2- Smell.  Take some time to smell two objects around you. Ideally, smell something pleasant like a candle, lotion, or essential oils. Notice if the scent is strong or subtle.

1- Taste.  This is the last part of the mindfulness exercise. Notice the lingering tastes in your mouth. You are also welcome to take a small bite of food or sip of a drink to help center yourself with a flavor.

Taking the few minutes to complete this mindfulness exercise will allow you to feel grounded in the moment.

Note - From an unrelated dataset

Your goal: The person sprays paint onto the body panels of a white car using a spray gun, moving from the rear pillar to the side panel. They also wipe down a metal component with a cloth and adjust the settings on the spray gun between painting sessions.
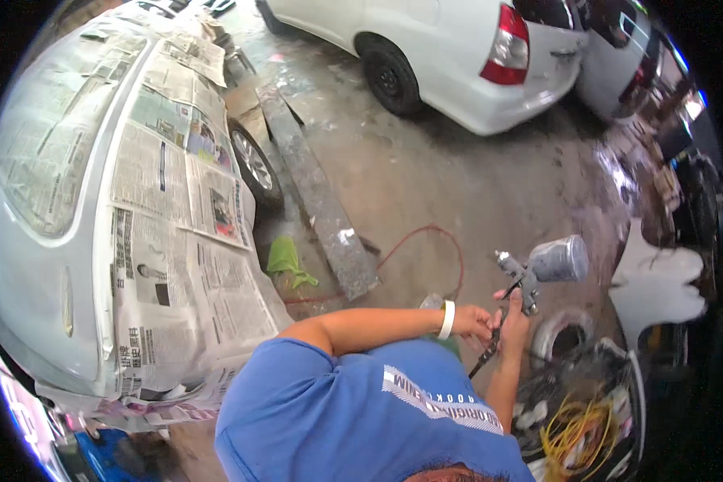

2.  3 to 5 Minute Body Scan

This is a very simple exercise to practice and you can use it just about anywhere. Take some time to sit quietly in a chair and take several deep breaths. Bring your awareness to your physical body. Start from the top of your head and work down to your toes. Notice lightness, heaviness, pain, tightness, and comfort as you work down to each body part. Allow yourself to relax each muscle should you notice any tension. Popular tense areas are our eyes, jaw, shoulders, and hands. Taking the time to notice your body in the moment allows you to be in tune with the here and now.

3.  Gratitude

Mindfulness not only helps with grounding, but it can also act as a mood-boosting tool. Gratitude writing is a perfect reflection of that. There are endless studies with empirical data reflecting a positive relationship between gratitude writing and improved mood. Gratitude journaling allows you be present and accepting of the small pleasures of your day. Take about 5 minutes of your day to write down events that occurred today that you are thankful for. This can be as small as someone holding the door for you or finding a great parking spot. There is no such thing as “too small” when it comes to reflecting gratitude! By making it a habit to look for and write down the things you appreciate, you’ll begin to notice beauty and kindness in ordinary moments throughout your day instead of them escaping your attention.

Taking time out of your day to incorporate mindfulness can feel less daunting with simple mindfulness activities like these. Don’t be afraid to try these tools out and come up with variations to meet your needs. Mindfulness is not about finding your Zen, but developing your relationship with the Now.